Directions:
Repeat only the lines running from the beginning of the material through the line that contains "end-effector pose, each".

Records to process:
*** Block opens ***
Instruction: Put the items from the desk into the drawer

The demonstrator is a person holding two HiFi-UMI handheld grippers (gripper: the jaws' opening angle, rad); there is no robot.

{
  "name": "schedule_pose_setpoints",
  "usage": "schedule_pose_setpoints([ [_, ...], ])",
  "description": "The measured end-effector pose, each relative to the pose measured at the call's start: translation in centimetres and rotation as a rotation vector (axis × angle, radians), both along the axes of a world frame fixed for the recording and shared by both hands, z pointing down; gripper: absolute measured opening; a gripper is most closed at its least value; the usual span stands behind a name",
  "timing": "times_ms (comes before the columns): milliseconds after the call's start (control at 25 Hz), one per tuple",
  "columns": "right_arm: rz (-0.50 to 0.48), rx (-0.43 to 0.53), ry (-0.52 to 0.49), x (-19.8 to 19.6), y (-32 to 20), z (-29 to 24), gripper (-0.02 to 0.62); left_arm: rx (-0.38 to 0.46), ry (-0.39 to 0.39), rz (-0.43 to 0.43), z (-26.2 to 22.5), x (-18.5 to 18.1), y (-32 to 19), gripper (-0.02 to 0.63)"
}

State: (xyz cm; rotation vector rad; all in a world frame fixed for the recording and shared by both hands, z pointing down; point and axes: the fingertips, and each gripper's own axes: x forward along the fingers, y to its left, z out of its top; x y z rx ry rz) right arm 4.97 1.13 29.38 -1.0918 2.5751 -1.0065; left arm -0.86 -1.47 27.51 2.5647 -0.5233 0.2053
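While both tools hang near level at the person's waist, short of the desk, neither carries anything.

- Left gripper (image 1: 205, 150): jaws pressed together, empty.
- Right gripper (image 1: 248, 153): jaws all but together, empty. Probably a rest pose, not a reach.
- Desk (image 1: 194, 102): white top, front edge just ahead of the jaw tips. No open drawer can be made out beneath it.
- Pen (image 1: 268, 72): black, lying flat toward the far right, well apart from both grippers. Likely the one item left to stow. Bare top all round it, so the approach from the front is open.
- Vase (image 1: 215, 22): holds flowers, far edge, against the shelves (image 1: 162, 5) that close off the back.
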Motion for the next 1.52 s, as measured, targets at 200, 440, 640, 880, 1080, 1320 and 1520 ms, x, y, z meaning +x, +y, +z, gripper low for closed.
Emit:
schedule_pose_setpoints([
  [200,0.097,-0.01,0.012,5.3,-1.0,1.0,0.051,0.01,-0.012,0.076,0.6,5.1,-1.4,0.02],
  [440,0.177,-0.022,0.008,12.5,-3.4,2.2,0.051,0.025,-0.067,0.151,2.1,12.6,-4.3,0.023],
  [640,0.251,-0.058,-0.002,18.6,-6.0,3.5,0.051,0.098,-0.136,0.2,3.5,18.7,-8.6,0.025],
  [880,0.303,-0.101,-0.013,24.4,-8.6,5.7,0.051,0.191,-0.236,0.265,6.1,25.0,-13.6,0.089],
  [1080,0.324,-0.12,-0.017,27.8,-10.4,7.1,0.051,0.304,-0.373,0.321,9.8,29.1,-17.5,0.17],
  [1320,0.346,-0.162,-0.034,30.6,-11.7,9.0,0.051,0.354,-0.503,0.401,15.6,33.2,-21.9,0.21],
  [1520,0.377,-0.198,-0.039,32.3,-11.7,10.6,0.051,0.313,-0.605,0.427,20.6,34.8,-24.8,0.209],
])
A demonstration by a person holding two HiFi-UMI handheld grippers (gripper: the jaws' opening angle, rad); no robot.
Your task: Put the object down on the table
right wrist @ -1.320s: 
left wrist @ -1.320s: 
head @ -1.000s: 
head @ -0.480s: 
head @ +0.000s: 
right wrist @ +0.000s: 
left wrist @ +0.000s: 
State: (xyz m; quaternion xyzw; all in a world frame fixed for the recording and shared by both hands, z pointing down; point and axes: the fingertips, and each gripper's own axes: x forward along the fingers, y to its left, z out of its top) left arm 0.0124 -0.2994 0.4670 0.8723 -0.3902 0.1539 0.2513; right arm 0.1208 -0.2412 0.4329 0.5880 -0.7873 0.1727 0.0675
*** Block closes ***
Solved problem:
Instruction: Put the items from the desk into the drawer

The demonstrator is a person holding two HiFi-UMI handheld grippers (gripper: the jaws' opening angle, rad); there is no robot.

{
  "name": "schedule_pose_setpoints",
  "usage": "schedule_pose_setpoints([ [_, ...], ])",
  "description": "The measured end-effector pose, each relative to the pose measured at the call's start: translation in centimetres and rotation as a rotation vector (axis × angle, radians), both along the axes of a world frame fixed for the recording and shared by both hands, z pointing down; gripper: absolute measured opening; a gripper is most closed at its least value; the usual span stands behind a name",

The work is done, and the output is complete.